• ACTION ITEM: Transcribe the data exactly, omitting whatever pictures it holds.

• SOURCE MATERIAL:
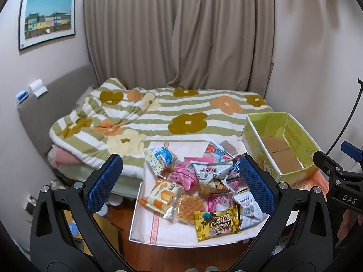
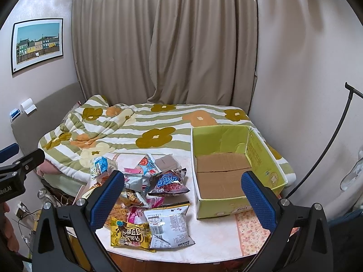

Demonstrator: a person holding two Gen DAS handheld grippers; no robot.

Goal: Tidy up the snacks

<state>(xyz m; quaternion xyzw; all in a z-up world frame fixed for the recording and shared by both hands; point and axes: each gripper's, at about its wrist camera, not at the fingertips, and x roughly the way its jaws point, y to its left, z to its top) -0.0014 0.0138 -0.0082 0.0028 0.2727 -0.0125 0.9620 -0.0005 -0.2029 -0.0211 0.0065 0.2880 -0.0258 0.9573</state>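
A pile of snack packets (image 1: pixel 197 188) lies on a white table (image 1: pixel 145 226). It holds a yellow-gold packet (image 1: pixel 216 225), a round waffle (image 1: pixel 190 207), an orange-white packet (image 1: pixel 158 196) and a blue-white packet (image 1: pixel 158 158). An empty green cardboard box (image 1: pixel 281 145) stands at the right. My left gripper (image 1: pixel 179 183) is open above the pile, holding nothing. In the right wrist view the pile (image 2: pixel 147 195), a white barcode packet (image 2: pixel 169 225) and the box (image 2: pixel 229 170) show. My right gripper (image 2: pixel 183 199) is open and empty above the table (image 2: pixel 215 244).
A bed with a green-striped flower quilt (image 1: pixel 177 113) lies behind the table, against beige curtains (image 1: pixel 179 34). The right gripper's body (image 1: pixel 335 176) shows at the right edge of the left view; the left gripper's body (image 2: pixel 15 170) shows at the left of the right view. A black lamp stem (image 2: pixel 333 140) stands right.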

• YOUR SOLUTION:
Demonstrator: a person holding two Gen DAS handheld grippers; no robot.

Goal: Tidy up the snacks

<state>(xyz m; quaternion xyzw; all in a z-up world frame fixed for the recording and shared by both hands; point and axes: each gripper's, at about its wrist camera, not at the fingertips, and x roughly the way its jaws point, y to its left, z to its top) -0.0014 0.0138 -0.0082 0.0028 0.2727 -0.0125 0.9620 -0.0005 -0.2029 -0.0211 0.0065 0.2880 -0.0258 0.9573</state>
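A pile of snack packets (image 1: pixel 197 188) lies on a white table (image 1: pixel 145 226). It holds a yellow-gold packet (image 1: pixel 216 225), a round waffle (image 1: pixel 190 207), an orange-white packet (image 1: pixel 158 196) and a blue-white packet (image 1: pixel 158 158). An empty green cardboard box (image 1: pixel 281 145) stands at the right. My left gripper (image 1: pixel 179 183) is open above the pile, holding nothing. In the right wrist view the pile (image 2: pixel 147 195), a white barcode packet (image 2: pixel 169 225) and the box (image 2: pixel 229 170) show. My right gripper (image 2: pixel 183 199) is open and empty above the table (image 2: pixel 215 244).
A bed with a green-striped flower quilt (image 1: pixel 177 113) lies behind the table, against beige curtains (image 1: pixel 179 34). The right gripper's body (image 1: pixel 335 176) shows at the right edge of the left view; the left gripper's body (image 2: pixel 15 170) shows at the left of the right view. A black lamp stem (image 2: pixel 333 140) stands right.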

No additional output is expected for this exercise.